183-185 Whitechapel Road, Jagonari Centre (rear wing)

1984-7, Women's Educational Resource Centre, Matrix Feminist Design Co-operative, architects, creche wing to rear | Part of Jagonari Centre

William Rowland's market garden and other early history
Contributed by Survey of London on Aug. 25, 2017

William Rowland was a market gardener in Whitechapel by 1637 when, age 35, he married Frances Roberts of the parish. In 1639 Rowland took a thirty-year lease (dated from 1642) of a part of a ‘great garden’ immediately east of the parish burial ground. This manorial waste ran along Whitechapel Road, with frontages corresponding to Nos 181–195 and 1–13 Vallance Road. Rowland enlarged his holding to the west, north of the burial ground, on a firmer basis and in 1643 endowed a cottage, barn and three acres adjoining the burial ground to the benefit of Whitechapel’s poor, leasing it back from the parish for 99 years. In 1654, when Rowland proclaimed himself a citizen clothworker, he further enlarged his walled garden north to the present line of Old Montague Street on land outside Whitechapel parish on the Halifax estate in a transaction with George and Sidney Mountague. By now there were four houses on the frontage corresponding to 181–187 Whitechapel Road, that to the west had been Rowland’s own and was up by 1644, the others had been occupied by George Ellyott, widow Bromefield and, at No. 187, William Daniel (a William Daniel was buried in Whitechapel in August 1640, a William Daniell in Stepney in August 1647). In 1666 the garden property was demised to Rowland’s son-in-law Robert Wareing, a citizen saddler, but Rowland remained resident, alongside William Gunn, also a gardener, in 1670. Rowland acquired freehold possession of the property that had not gone to the parish in 1672, but in 1674–5 paid tax for just a two-hearth dwelling.1

Rowland’s house on the site that became No. 181 was occupied by Nicholas Gale in 1707, by when there were nine small houses eastwards of the earlier group on the sites of Nos 189–195. Rowland’s descendants auctioned off his estate in 1734. The large market-garden holding, everything behind Whitechapel Road and the burial ground on the block now bounded by Davenant Street, Old Montague Street and Vallance Road, was depicted in the 1740s as walled round and planted as an orchard. Edward Wildman acquired land to the rear of No. 187 in 1765 and undertook to rebuild three of the roadside houses further east alongside two that Richard Tillyer Blunt, a citizen distiller and Alderman, had rebuilt earlier in the decade. In 1766 the estate was sold to Charles Digby the Elder, a Wapping ship-chandler, for £2,400. The parish leased the Mile End New Town section in 1805. Much of the rest was acquired by the sculptor John Bacon the younger by the 1830s, passing to his sons John and Thomas, both clergymen, after his death in 1859.2

The house at No. 181 had by 1800 become the Duke of Cumberland public house, run by Elizabeth Robertson. James Stephens changed its name to the Duke’s Head in 1826. It had evidently been rebuilt and, probably subsequently, gained framing pilasters and a heavy balustraded cornice. Charles Sloman (1808–70), a Jewish comic singer, hosted ‘Harmonic Meetings’ or song-and-supper evenings here in 1838. Around 1815 No. 183 pertained to Elizabeth and Jemima Thompson, haberdashers, milliners and dressmakers, and No. 185 went from housing William Ballard, an umbrella maker, in 1811 to become a baker’s premises in 1820 – that use endured. The pub at No. 181 and the house adjoining (No. 183) had been cleared by 1949, perhaps war damage. No. 185 lasted into the 1970s.

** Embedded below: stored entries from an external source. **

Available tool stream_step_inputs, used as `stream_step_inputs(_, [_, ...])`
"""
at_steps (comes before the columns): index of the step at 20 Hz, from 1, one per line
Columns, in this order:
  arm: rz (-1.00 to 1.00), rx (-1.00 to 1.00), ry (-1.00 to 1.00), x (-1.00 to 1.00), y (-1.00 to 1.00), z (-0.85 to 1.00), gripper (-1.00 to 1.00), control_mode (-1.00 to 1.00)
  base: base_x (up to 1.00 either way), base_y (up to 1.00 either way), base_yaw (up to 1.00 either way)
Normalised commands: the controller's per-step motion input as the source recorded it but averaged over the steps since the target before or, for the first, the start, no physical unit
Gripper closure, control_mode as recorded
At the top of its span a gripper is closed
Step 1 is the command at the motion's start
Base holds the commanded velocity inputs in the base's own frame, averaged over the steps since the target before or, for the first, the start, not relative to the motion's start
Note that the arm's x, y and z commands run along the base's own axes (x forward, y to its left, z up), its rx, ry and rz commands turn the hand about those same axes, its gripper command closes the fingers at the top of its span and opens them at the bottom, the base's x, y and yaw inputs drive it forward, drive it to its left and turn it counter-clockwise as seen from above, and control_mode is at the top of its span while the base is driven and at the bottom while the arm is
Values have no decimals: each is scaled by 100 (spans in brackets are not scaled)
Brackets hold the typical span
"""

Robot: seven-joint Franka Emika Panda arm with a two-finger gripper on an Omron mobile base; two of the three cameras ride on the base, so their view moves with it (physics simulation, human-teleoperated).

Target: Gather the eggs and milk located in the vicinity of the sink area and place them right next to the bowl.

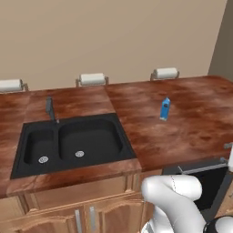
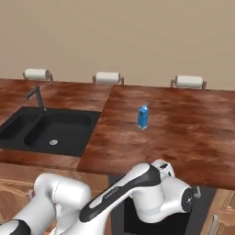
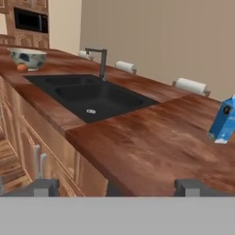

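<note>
Your pincer stands spread wide with nothing between its tips, which rise at the bottom of the hand view, low at the front edge of the bench. The milk carton stands upright on the reddish-brown bench top, well to the right of the sink and apart from everything else; in the hand view you see it at the right edge, tilted only because the camera is rolled. The sink is a black double basin with a round silver drain in each half and a thin dark faucet at its back rim. Far beyond the sink in the hand view, you can pick out the bowl on the bench, with the small orange-brown egg lying just beside its base, seemingly touching it. Three paper towel rolls sit along the back of the bench against the beige wall. The arm's white elbow hangs low in front of the cabinet doors.
</note>
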Motion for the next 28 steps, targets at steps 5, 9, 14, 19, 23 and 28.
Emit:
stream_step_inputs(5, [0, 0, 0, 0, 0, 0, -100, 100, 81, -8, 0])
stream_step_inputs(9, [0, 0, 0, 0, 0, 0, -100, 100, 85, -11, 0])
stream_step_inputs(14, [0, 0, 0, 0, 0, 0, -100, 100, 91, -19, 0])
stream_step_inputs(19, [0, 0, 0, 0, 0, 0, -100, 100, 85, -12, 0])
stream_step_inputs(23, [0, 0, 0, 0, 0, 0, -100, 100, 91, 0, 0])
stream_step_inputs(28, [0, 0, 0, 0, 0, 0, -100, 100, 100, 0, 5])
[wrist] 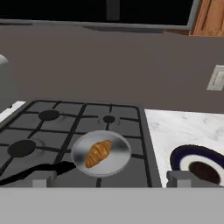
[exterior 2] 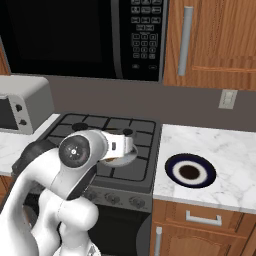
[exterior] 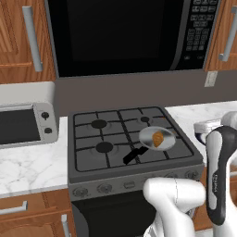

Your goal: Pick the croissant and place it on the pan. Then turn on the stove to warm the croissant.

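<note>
I see the croissant (wrist: 98, 153) lying in the pan (wrist: 114, 165) on the front right burner of the stove (exterior: 88, 159). I judge it light, soft and flaky, so it needs a gentle hold across its thick middle. My claw (wrist: 109, 178) is fully released, holding and touching nothing, hanging above the stove's front edge.

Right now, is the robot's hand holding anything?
No, nothing. The gripper is open with nothing between its fingertips, and the croissant already lies in the pan on the stove.
</note>
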Robot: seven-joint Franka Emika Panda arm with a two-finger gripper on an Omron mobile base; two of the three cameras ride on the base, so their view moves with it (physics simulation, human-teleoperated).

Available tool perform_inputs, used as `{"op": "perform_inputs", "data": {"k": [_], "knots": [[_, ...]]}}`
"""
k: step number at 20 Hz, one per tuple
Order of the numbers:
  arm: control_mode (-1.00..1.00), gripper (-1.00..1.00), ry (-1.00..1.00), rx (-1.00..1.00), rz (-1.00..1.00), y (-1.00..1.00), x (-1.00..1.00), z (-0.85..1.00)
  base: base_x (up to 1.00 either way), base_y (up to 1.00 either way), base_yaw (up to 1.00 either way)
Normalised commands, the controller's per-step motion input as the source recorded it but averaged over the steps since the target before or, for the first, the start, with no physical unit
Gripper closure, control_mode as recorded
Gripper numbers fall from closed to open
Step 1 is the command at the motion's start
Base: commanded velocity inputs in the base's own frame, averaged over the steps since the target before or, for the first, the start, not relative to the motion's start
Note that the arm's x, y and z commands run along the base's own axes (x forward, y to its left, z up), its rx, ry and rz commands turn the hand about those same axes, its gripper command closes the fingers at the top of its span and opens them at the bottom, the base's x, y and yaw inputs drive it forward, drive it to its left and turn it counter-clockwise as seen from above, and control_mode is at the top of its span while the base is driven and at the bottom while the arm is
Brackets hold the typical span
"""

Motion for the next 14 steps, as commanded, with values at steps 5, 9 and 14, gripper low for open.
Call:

The former garden ground behind the houses was divided up in the mid 1820s as, from west to east: a workhouse garden that became a stone yard by the 1840s and then through the Whitechapel District Board of Works ‘a receptacle for the sweepings of the roads’,3 with a builder’s (later stable) yard immediately to its south; a long thin livery yard; and the Pavilion Theatre. The livery yard, laid out by William Hyland and James Parish for Samuel Bartram, coach- master, was known by the 1840s as Pavilion Stables, later as Pavilion Yard, which was also applied to the former stone yard. The livery yard was long held by George Young and continued into the 1890s. Motor garage use had come in by the 1920s, with lock-up garages where the stone yard had been from 1933. Much of the area was again a builders’ yard from 1939. Northern parts were taken for the Davenant Street housing development in the 1970s. The remaining southern part of the yard is used as a car park.4

  1. Tower Hamlets Local History Library and Archives (hereafter THLHLA), P/RIV/1/15/1/1–2; P/RIV/1/15/2/1–2; P/RIV/1/15/3/2–3; P/RIV/1/15/4/1: The National Archives (hereafter TNA), E179/143/370, rot.33v: Ancestry: Roland Reynolds, The History of the Davenant Foundation School, 1966, p. 59: Morden & Lea map, 1700 

  2. THLHLA, P/RIV/1/15/4/2,5,8,12; P/RIV/1/15/7–9: London Metropolitan archives (hereafter LMA), E/BN/085,131–72; MDR 1807/2/109: John Rocque's map, 1746: _Oxford Dictionary of National Biography_ 

  3. TNA, ED27/3238 

  4. LMA, Land Tax Returns; Tower Hamlets Commissioners of Sewers ratebooks; E/BN/130,132,137,146–9; A/DAV/01/018; CLC/B/192/F/001/MS11936/505/1051583; 469/911926; GLC/AR/BR/07/0439; Collage 121908; 22182: District Surveyors Returns: THLHLA, P25891; P/RIV/1/15/11–17; P/MIS/127; cuttings 022; Building Control file 15500: Richard Horwood's map, 1813: Post Office Directoris: Goad insurance map, 1953 

Former Jagonari Women's Centre, 183-185 Whitechapel Road
Contributed by Survey of London on Aug. 25, 2017

This four-storey stock-brick faced building of 1984–7 was designed by and for women as part of the wider Davenant Centre project that the GLC initiated and funded.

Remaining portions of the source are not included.